Reputation: 33
I have a dataframe that looks as follows:
data = np.array([[5, 'red', 2,6, 8, 10],
[11, 'red', 3,9,6,15],
[8, 'blue', 0, 3, 5, 10],
[2, 'blue', 1, 2, 3, 4]])
df = pd.DataFrame(data, columns = ['A','B','red_lower', 'red_upper', 'blue_lower', 'blue_upper'])
A B red_lower red_upper blue_lower blue_upper
0 5 red 2 6 8 10
1 11 red 3 9 6 15
2 8 blue 0 3 5 10
3 2 blue 1 2 3 4
I'd like to create an additional column that tells me if the value in a column A is in the range of the color given in column B. For example, in row 0, since 5 has the designation red, I will check if 5 is between 2 and 6. It is, so I will have the new column have a 1.
Desired result:
A B red_lower red_upper blue_lower blue_upper in_range
0 5 red 2 6 8 10 1
1 11 red 3 9 6 15 0
2 8 blue 0 3 5 10 1
3 2 blue 1 2 3 4 0
I've tried to write a loop, but I'm getting many series errors. I really dont want to have to split up the dataframe (by color), but maybe that's the way to go? (in my actual dataframe, there are six different 'colors', not just two).
Thank you!
EDIT: bonus if we have the additional column tell me if the value is above or below the range! For example, in row 1, 11 is outside the range, so is too high. Table should look this way:
A B red_lower red_upper blue_lower blue_upper in_range
0 5 red 2 6 8 10 inside
1 11 red 3 9 6 15 above
2 8 blue 0 3 5 10 inside
3 2 blue 1 2 3 4 below
Upvotes: 3
Views: 283
Reputation: 51165
justify
+ broadcast
+ mask
+ logical_and
You can use some nifty broadcasting here, and the function justify
from another answer. This assumes that each color has a single valid range. It also assumes that all of your numeric columns are in fact numeric.
values = df.A.values
colors = df.B.values
range_frame = df.iloc[:, 2:]
ranges = range_frame.columns.str.split('_').str[0].values
m = colors != ranges[:, None]
masked = range_frame.mask(m)
jf = justify(masked.values, invalid_val=np.nan)[:, :2]
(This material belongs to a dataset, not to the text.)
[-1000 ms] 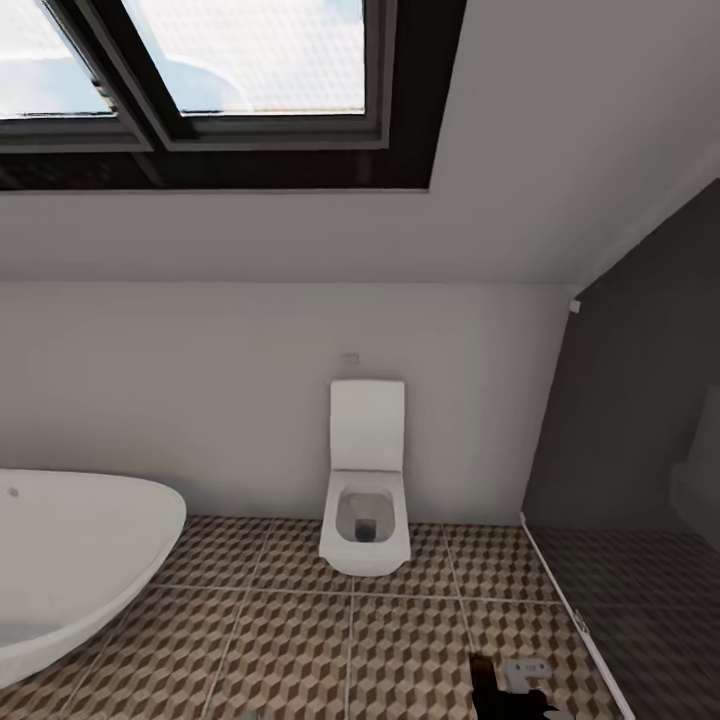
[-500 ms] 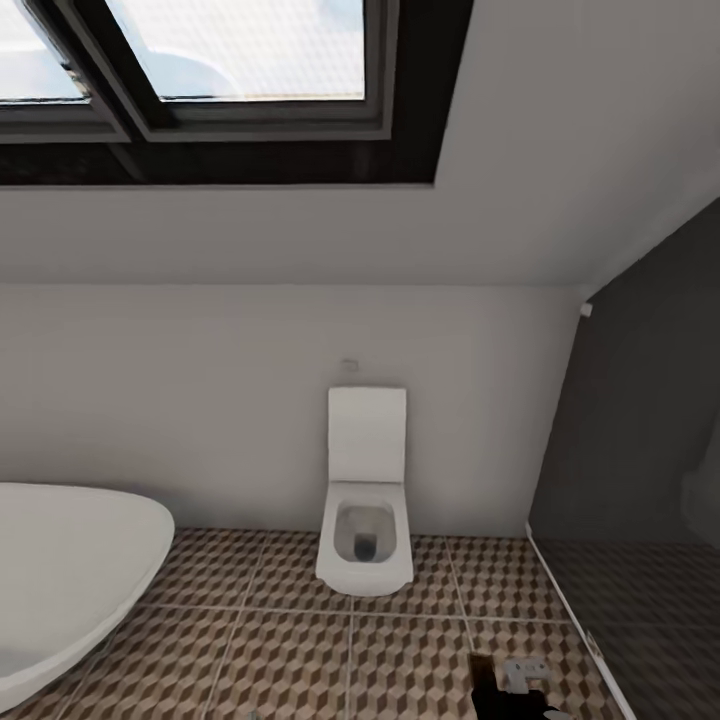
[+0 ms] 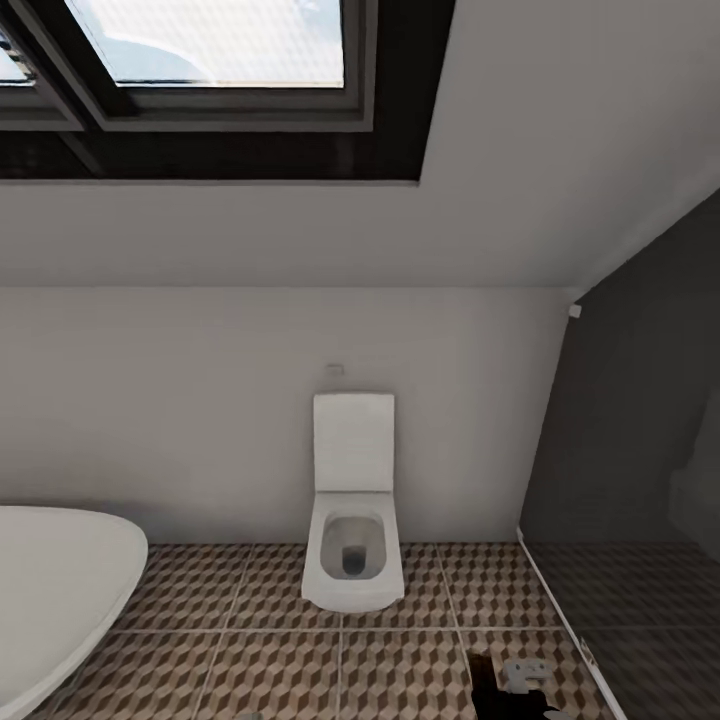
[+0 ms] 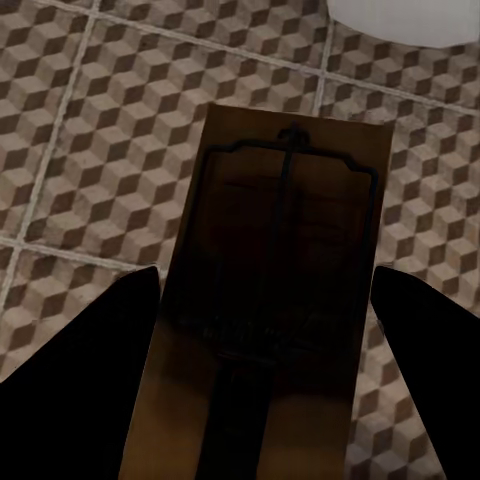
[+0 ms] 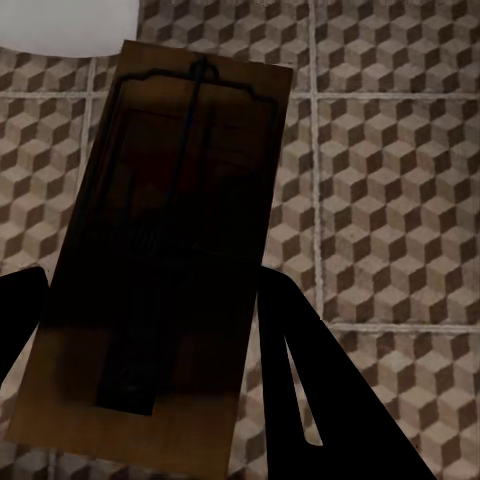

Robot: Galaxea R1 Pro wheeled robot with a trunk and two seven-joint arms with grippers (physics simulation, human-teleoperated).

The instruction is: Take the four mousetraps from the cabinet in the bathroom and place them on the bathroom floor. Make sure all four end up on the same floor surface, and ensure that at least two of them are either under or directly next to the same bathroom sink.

ir = np.logical_and(jf[:, 0] < values, values < jf[:, 1]).astype(int)
c1 = values <= jf[:, 0]
c2 = values >= jf[:, 1]
irl = np.select([c1, c2], ['below', 'above'], 'inside')
df.assign(in_range=ir, in_range_flag=irl)
A B red_lower red_upper blue_lower blue_upper in_range in_range_flag
0 5 red 2 6 8 10 1 inside
1 11 red 3 9 6 15 0 above
2 8 blue 0 3 5 10 1 inside
3 3 blue 1 2 3 4 0 below
stack
+ reshape
+ logical_and
Again making the same assumptions as the first answer.
u = df.set_index(['A', 'B']).stack().rename_axis(['A', 'B', 'flag']).reset_index()
frame = u[u.flag.str.split('_').str[0] == u.B]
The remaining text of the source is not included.